店を出ると、このあと予定はありませんか、と確認されたあとで、よかったらすこし散歩をしていきましょう、ということになった。小町通から横の路地にはいり、いくつも角を曲がって、以前綾辻さんも案内したことがあるという古い洋館の前へ出る。門の鉄格子のあいだから蔦に覆われた館が見える。いかにも探偵小説の舞台になりそうな佇まいである。説明すべきことを話してしまうと先生は、私はもう何度も見ましたから、と脇に立って待っている。こちらが見学し終った頃合を見計らって、「じゃ、行きましょうか」 とまた歩き始めるのである。

その後、何度かお誘いを受けて、鎌倉へ伺う機会があった。鎌倉山の桜をみたり、江ノ島まで足を伸ばしたり、山前譲さんも同行して伊勢原へ葛山二郎氏を訪ねたこともある。葛山氏は当時九十歳、『幻の探偵作家』 の取材以来、ほぼ十五年ぶりの再訪となった先生が、御宅をあとにしたあとで、「さすがに衰えられましたね」 と淋しそうに仰っていたのを思い出す。

その日歩くコースは先生の胸のうちでは概ね決められている様子だった。時間が余ったときはどこへ、すこし疲れたときはこう、という代替案も用意されていたようだ。そうして歩きながら、ぽつぽつといろいろな話をされる。柳香書院の探偵小説全集のこと、昔の探偵作家のこと、高木彬光氏と語らった幻のアンソロジーのこと。《探偵クラブ》 が二期・三期と巻数をのばし、やがて 《世界探偵小説全集》 が始まると、お奨めの作家・作品の話なども話題にのぼるようになった。そんなときも、けっして 「〜を出しませんか」 といった物言いはなさらない。まず 「〜という作家をご存知ですか」 と遠まわしに切り出し、「面白いと思うんですがね」 とあくまで控えめな奨め方なのである。鷲尾三郎や狩久、コニントン、ウィップル(『鍾乳洞殺人事件』)、マイヤーズ といった名前が記憶に残っている。クラシックミステリ専門のファンジン 《ROM》 のことを教えていただいたのも、そうした折のことだし、〈幻のポケミス〉 リストのコピーをわざわざ送ってくださったこともあった。

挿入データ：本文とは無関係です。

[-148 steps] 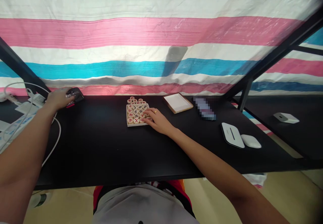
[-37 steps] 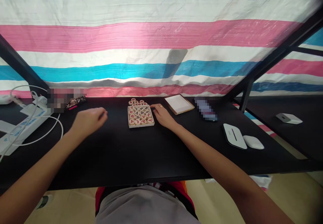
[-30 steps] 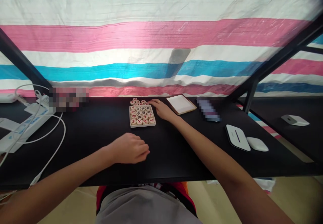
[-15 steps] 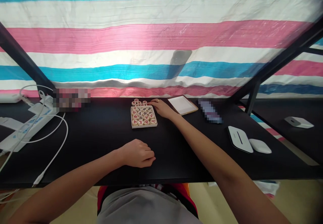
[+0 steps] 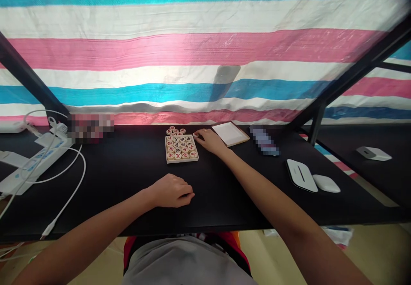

 探偵小説の話だけでなく、お好きな唱歌の話や、昔の女優や芸人の話、少しずつ記憶をたどるようなお話を聞くのが、鎌倉行きの楽しみでもあった。いま、手元にある鮎川先生からいただいた手紙をみると、「天勝のコピーをありがとう」 とある。戦前に大評判をとった女奇術師、松旭斎天勝の話を先生がされたことがあり、そのあと新聞に天勝の記事が出ていたのを見つけて、お送りしたときのものだろう。

 そういえばこんなこともあった。若宮大路からはずれてどんどん裏通りに入っていく。どこへ連れて行かれるのかと思っていると、「この先に元女優の××さん (残念ながら名前を失念。往年の美人女優だったと思う) が経営する喫茶店があります。行ってみますか」 もちろん異存のあろうはずもない。すると店に入る前にあらためてご注意がある。「いいですか。じろじろ見るのは失礼ですから、店に入ったら黙って席についてください。××さんがいらっしゃったら私が合図をします。そうしたらそちらをそっと見てください」

同行したS社のHさんとぼくが、その指示に神妙に従ったのは言うまでもない。